*Directions for this task*:
Among the lines below, which ones contain the word "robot"? Copy every such line.

(Items from a dataset)
■ ■ ■

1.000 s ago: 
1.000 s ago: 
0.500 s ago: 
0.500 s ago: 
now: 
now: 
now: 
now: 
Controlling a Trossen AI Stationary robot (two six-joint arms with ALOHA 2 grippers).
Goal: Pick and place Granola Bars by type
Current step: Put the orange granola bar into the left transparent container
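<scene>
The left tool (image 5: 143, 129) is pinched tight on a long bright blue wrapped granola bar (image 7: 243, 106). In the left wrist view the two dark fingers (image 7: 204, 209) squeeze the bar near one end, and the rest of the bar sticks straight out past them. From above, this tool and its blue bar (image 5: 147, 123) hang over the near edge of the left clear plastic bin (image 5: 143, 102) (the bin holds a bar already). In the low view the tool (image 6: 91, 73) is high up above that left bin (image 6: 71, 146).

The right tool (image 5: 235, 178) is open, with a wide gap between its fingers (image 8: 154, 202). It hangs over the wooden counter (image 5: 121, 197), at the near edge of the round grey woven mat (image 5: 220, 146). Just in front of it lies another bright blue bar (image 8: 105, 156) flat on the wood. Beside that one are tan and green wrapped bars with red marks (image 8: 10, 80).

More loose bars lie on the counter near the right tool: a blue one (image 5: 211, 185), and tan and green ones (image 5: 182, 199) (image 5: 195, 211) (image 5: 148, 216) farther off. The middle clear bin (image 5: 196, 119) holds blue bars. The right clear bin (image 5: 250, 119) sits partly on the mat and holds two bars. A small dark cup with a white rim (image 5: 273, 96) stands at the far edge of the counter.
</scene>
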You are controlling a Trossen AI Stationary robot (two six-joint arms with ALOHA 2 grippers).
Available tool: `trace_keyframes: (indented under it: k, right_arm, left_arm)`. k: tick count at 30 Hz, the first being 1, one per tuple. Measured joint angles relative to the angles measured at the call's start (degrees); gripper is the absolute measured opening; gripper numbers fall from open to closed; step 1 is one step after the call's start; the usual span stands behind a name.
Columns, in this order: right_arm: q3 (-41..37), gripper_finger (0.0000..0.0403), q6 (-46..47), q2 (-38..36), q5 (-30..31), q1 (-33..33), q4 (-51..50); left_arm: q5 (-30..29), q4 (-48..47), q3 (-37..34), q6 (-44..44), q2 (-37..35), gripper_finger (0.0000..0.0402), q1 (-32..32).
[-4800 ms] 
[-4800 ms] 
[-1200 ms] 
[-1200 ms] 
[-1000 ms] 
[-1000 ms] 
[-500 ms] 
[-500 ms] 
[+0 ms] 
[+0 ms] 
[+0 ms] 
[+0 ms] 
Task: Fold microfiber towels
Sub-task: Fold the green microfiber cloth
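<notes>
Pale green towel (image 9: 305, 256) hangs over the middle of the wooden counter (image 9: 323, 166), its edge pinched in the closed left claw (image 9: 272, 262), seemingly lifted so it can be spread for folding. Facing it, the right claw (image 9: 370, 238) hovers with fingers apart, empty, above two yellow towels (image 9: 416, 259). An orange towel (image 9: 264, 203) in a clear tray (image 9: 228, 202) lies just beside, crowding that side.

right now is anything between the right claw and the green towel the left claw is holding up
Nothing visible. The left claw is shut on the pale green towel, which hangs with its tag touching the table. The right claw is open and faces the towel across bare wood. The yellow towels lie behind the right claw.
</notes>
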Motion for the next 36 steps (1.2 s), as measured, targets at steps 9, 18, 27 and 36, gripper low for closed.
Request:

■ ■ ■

*Reply to the exercise*:
Controlling a Trossen AI Stationary robot (two six-joint arms with ALOHA 2 grippers).
You are controlling a Trossen AI Stationary robot (two six-joint arms with ALOHA 2 grippers).

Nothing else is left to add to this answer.